**Assignment**:
Copy each line below exactly and leave the pictures out.

**Input data**:
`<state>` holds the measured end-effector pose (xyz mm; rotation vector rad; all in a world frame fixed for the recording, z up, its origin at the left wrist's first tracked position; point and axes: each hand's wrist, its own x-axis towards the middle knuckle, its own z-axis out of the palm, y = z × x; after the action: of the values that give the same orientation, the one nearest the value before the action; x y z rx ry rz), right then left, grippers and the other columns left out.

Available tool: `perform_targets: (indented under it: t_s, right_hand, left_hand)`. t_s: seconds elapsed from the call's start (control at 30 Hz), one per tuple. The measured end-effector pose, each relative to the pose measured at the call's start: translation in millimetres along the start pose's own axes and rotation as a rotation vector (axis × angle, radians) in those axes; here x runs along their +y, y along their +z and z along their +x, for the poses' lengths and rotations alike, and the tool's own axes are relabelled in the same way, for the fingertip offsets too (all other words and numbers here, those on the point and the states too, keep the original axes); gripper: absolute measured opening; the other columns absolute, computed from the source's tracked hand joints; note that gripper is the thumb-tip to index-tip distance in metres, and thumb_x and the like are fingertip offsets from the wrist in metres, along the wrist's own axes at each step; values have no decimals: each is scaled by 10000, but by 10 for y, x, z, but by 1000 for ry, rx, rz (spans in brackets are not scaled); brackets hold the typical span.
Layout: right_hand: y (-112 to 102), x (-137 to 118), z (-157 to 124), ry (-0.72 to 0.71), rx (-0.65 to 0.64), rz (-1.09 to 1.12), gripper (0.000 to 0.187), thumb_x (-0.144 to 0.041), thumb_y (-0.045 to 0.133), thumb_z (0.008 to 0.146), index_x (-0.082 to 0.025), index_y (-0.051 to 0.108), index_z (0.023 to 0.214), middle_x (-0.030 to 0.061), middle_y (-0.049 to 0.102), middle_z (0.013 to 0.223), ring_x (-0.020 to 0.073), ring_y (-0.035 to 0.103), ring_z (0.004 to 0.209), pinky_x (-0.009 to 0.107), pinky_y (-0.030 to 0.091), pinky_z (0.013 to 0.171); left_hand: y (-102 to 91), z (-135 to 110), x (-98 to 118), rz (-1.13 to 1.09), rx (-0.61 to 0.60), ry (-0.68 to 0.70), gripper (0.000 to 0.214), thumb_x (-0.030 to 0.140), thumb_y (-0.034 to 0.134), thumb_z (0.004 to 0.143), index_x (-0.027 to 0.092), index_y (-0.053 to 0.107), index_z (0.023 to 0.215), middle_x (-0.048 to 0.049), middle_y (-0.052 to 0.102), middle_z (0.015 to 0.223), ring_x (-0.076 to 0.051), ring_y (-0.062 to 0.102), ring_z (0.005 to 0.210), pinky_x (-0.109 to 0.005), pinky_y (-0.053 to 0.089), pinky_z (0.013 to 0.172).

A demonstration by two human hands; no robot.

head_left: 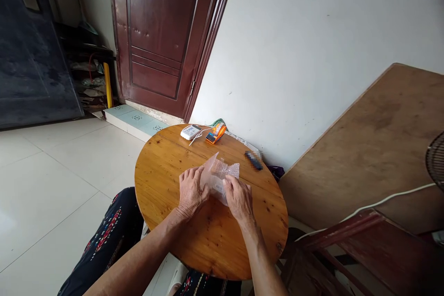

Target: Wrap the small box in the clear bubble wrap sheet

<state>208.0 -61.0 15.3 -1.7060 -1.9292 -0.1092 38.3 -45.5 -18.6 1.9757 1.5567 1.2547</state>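
Observation:
Above the middle of the round wooden table (166,166), a piece of clear bubble wrap (220,171) lies between my two hands. It looks like a pouch or a folded sheet, and a pale label-like patch shows on its lower part. My left hand (192,190) grips its left side, with the thumb on the near face and the other fingers bent. Curled over the right edge, my right hand (238,195) pinches the wrap. Whether anything sits inside the plastic I cannot make out.
Toward the table's far edge are a white device (190,132) with a cord, an orange tape dispenser (216,133) and a dark, blurred-out object (253,160). Beyond stand a white wall and a dark red door (156,32). A brown board (364,148) leans at right, near a fan (437,159).

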Motion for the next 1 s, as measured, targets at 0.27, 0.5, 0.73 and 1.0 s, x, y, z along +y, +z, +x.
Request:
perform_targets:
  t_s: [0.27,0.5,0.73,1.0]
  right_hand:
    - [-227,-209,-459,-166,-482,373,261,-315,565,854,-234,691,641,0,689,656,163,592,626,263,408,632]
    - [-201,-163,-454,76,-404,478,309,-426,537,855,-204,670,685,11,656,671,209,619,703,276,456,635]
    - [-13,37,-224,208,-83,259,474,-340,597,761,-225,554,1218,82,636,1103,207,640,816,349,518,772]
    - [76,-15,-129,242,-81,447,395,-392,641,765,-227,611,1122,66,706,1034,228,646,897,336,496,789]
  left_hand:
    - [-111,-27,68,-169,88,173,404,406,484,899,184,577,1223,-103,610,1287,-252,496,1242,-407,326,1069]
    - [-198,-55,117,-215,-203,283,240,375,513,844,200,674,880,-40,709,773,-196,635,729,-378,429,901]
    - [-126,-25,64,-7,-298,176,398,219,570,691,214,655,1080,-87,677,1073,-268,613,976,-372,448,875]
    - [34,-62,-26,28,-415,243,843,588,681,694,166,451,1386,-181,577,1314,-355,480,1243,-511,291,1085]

**Response to this task**:
`<state>` holds the measured end-effector pose (xyz mm; rotation vector rad; all in a world frame fixed for the recording, z up, its origin at the left wrist's first tracked position; point and axes: each hand's wrist, its own x-axis towards the middle knuckle, its own z-axis out of the palm, y = z × x; after the action: of the values that give the same orientation, the one nearest the value before the action; x y z rx ry rz), right then left, grippers and the other columns left out.

Available tool: `perform_targets: (indented under it: t_s, right_hand, left_hand)`. t_s: seconds elapsed from the call's start (control at 30 Hz), one per tuple. The measured end-effector pose, each relative to the pose measured at the call's start: translation in millimetres along the start pose's own axes and rotation as a rotation vector (axis × angle, radians) in those axes; here x runs along their +y, y along their +z and z along their +x, for the poses' lengths and rotations alike, and the tool's own axes are relabelled in the same way, for the fingertip offsets too (all other words and numbers here, those on the point and the states too, keep the original axes); gripper: absolute measured opening; the other columns absolute, computed from the source's tracked hand joints; note that gripper is the thumb-tip to index-tip distance in metres, and thumb_x and the like are fingertip offsets from the wrist in metres, along the wrist's own axes at each step; values have no decimals: each is scaled by 10000, but by 10 for y, x, z, but by 1000 for ry, rx, rz (spans in brackets are not scaled); brackets hold the typical span.
Layout: right_hand: y (-112 to 102), x (-137 to 118), z (-157 to 124), ry (-0.72 to 0.71), rx (-0.65 to 0.64), rz (-1.09 to 1.12), gripper (0.000 to 0.187), thumb_x (-0.144 to 0.041), thumb_y (-0.045 to 0.133), thumb_z (0.008 to 0.146), index_x (-0.082 to 0.025), index_y (-0.051 to 0.108), index_z (0.023 to 0.214), middle_x (-0.030 to 0.061), middle_y (-0.049 to 0.102), middle_z (0.013 to 0.223), ring_x (-0.020 to 0.073), ring_y (-0.035 to 0.103), ring_z (0.004 to 0.209), pinky_x (-0.009 to 0.107), pinky_y (-0.030 to 0.091), pinky_z (0.013 to 0.171); left_hand: y (-102 to 91), z (-135 to 110), x (-98 to 118), rz (-1.13 to 1.09), rx (-0.61 to 0.60), ry (-0.68 to 0.70), gripper (0.000 to 0.214), thumb_x (-0.030 to 0.140), thumb_y (-0.034 to 0.134), thumb_z (0.004 to 0.143), index_x (-0.027 to 0.092), index_y (-0.053 to 0.107), index_z (0.023 to 0.215), middle_x (-0.048 to 0.049), middle_y (-0.052 to 0.102), middle_z (0.015 to 0.223), ring_x (-0.076 to 0.051), ring_y (-0.062 to 0.102), ring_z (0.005 to 0.210), pinky_x (-0.109 to 0.005), pinky_y (-0.053 to 0.089), pinky_z (0.013 to 0.172).

A demonstration by two human hands; no robot.

head_left: 

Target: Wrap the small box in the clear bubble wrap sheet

<state>208.0 -61.0 15.3 -1.7060 -1.9292 -0.1092 38.3 -45.5 -18.6 1.9757 1.5567 1.2547</state>
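Observation:
Above the middle of the round wooden table (166,166), a piece of clear bubble wrap (220,171) lies between my two hands. It looks like a pouch or a folded sheet, and a pale label-like patch shows on its lower part. My left hand (192,190) grips its left side, with the thumb on the near face and the other fingers bent. Curled over the right edge, my right hand (238,195) pinches the wrap. Whether anything sits inside the plastic I cannot make out.
Toward the table's far edge are a white device (190,132) with a cord, an orange tape dispenser (216,133) and a dark, blurred-out object (253,160). Beyond stand a white wall and a dark red door (156,32). A brown board (364,148) leans at right, near a fan (437,159).
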
Motion for the next 1 s, as measured, targets at 0.27, 0.5, 0.73 and 1.0 s, x, y, z along +y, +z, +x.
Request:
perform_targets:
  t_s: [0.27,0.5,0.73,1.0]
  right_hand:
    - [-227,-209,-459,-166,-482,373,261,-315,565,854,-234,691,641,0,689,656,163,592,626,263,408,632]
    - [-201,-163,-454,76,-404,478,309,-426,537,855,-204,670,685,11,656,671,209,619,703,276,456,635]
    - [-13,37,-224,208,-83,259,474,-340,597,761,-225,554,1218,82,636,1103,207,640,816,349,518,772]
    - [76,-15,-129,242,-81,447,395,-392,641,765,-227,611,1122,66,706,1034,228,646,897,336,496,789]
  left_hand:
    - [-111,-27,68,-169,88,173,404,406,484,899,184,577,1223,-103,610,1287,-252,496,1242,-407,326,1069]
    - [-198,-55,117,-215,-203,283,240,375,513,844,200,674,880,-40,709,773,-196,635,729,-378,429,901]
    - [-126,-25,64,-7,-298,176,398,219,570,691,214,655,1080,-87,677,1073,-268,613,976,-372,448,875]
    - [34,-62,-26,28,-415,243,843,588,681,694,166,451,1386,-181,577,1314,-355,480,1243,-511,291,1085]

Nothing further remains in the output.